Repeat exactly what appears from the opening line of the listing to the line with "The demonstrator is", inclusive.

•••••

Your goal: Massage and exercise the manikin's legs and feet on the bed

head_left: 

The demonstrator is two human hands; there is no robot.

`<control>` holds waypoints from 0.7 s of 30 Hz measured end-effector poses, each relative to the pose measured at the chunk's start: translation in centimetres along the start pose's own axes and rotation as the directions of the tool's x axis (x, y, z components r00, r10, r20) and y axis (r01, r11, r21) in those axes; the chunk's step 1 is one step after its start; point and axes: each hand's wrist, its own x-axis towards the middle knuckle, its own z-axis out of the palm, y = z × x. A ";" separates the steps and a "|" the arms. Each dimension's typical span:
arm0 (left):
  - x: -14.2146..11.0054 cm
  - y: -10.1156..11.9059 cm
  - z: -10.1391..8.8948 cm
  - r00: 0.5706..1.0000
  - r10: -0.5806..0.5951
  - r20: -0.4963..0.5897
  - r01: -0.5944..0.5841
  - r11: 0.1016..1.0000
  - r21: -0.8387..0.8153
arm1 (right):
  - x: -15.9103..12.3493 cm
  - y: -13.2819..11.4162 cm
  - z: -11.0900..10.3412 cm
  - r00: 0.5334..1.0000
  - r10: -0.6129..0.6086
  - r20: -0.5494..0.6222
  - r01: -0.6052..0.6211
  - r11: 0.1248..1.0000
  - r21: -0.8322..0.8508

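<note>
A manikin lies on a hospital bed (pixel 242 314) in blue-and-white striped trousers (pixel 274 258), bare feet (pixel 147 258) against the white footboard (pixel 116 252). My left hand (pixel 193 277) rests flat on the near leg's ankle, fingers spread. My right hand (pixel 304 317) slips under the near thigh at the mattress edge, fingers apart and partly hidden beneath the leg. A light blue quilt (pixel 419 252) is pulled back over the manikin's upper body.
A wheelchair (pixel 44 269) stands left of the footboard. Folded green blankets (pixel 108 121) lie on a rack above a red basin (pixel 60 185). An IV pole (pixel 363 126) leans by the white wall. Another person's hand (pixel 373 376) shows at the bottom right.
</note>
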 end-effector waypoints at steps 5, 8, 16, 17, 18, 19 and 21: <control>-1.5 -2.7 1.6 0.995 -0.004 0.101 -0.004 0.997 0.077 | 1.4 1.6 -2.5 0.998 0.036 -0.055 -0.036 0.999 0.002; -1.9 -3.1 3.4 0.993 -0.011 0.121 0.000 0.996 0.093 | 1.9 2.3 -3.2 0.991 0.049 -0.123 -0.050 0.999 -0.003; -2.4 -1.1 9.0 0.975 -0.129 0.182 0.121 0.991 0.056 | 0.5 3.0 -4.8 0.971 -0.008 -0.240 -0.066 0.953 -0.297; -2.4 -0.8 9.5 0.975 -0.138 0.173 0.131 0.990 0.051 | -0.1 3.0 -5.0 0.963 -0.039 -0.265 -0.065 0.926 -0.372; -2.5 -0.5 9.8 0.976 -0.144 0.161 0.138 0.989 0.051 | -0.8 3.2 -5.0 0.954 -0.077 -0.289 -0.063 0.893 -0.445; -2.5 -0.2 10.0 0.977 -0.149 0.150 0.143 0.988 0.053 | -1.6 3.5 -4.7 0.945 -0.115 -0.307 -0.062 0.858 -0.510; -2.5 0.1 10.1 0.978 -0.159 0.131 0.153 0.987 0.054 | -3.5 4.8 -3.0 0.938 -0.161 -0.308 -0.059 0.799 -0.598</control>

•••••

_RESPONSE AREA_
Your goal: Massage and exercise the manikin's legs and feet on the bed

head_left: 

The demonstrator is two human hands; there is no robot.

Nothing further is required for this answer.